I’m angry and I’m allowing it to happen. I’m allowing myself to feel it fully now and it scares me. It can scares others since I’m female…society says I’m not allowed to be angry, my abusers said I wasn’t allowed to be angry either so I know its fucked to believe anger is an emotion that I’m not supposed to have. Tough titty, here it is! How inconvenient for others and I don’t give any fucks about it. Actually, I’m really pissed about being mentally abused for having a natural reaction to abuse. Anger is normal, anger is ok, its ok to be angry. I have every right to be angry. Now what do I do with this?!? I’ve been really sad and cycling through a lot emotions in the past year and once again the wheel of emotions has stopped at anger.
Its different this time. This is old anger that doesn’t have words. Its anger from my childhood. It was formed when I didn’t know the English language very well yet. I was too young to form the thoughts an older child would.
What I will do:
I’m going to learn everything I can about anger, its driving force, the source(pain,FUCK!) let it happen, and deal with it the healthiest ways I can.
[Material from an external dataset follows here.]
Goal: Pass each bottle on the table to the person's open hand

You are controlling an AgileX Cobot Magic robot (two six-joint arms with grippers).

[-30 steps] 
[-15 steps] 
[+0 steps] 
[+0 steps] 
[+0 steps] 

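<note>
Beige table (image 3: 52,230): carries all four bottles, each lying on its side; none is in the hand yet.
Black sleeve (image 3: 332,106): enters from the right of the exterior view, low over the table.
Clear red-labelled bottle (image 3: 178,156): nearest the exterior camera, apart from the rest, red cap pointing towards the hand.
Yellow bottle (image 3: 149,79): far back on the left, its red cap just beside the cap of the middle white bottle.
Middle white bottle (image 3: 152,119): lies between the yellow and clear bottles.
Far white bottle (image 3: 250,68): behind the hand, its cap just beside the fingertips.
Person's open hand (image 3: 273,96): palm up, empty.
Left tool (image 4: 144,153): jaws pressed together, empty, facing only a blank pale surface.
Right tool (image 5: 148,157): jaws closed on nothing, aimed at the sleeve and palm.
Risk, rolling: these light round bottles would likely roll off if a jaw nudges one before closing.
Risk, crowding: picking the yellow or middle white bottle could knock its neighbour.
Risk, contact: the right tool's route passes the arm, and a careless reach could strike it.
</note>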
I will scream and shout, punch pillows, break items that are designated for that purpose. I will write like mad and work on projects with my new found passionate energy that hopefully I can use from this immense ball of feelings. I’m going to breath and love myself through it like I have other parts of my healing process. I will show up and do my best. I will have compassion for myself as a human that has been through some awful shit.
What I will not do
I will not hurt myself or others(I will try but someone is bound to get their feelings hurt). I won’t destroy anything that isn’t designated for that purpose. I will not direct the anger at myself but at who is really to blame. I will not be shamed into silence by apologists, trolls,ect. I will not suppress it. I will attempt to not stop myself from feeling as much as possible. I catch myself now. I will not make unrealistic expectations of myself that I learned from narcissistic assholes and our asshole society.
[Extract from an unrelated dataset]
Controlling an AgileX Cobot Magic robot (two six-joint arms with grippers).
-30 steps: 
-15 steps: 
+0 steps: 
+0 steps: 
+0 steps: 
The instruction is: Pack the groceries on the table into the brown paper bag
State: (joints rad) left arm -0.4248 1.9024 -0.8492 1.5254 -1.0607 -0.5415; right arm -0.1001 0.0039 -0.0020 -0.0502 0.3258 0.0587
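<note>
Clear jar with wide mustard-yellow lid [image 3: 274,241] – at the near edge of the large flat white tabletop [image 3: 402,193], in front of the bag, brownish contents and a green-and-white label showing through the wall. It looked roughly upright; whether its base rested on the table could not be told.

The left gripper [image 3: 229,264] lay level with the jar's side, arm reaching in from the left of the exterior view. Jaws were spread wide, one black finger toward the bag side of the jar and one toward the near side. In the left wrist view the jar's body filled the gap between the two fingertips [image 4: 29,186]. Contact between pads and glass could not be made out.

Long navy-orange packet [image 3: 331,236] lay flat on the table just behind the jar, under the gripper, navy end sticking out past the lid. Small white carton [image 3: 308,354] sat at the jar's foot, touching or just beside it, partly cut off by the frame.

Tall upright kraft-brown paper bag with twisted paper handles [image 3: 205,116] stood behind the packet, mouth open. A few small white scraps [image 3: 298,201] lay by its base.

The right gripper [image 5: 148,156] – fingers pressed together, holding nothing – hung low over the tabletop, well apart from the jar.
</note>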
I will not suffer ignorant fools that choose to not educate themselves or be compassionate with survivors. I am cold and have no compassionate for those who do not have compassion for others. I’m not only done with them, I’m ready to shun them and treat them like they treated me. Of course, they can’t take a dose of what they dish out and some don’t even realize they are re-traumatizing people with their lack of empathy. Also, fuck sympathy. I’m stronger than a lot of people. Many people that have been through 1/10th of what I have are gone, dead, and I am STILL HERE. I will learn to love myself despite everything I’ve been told to the contrary.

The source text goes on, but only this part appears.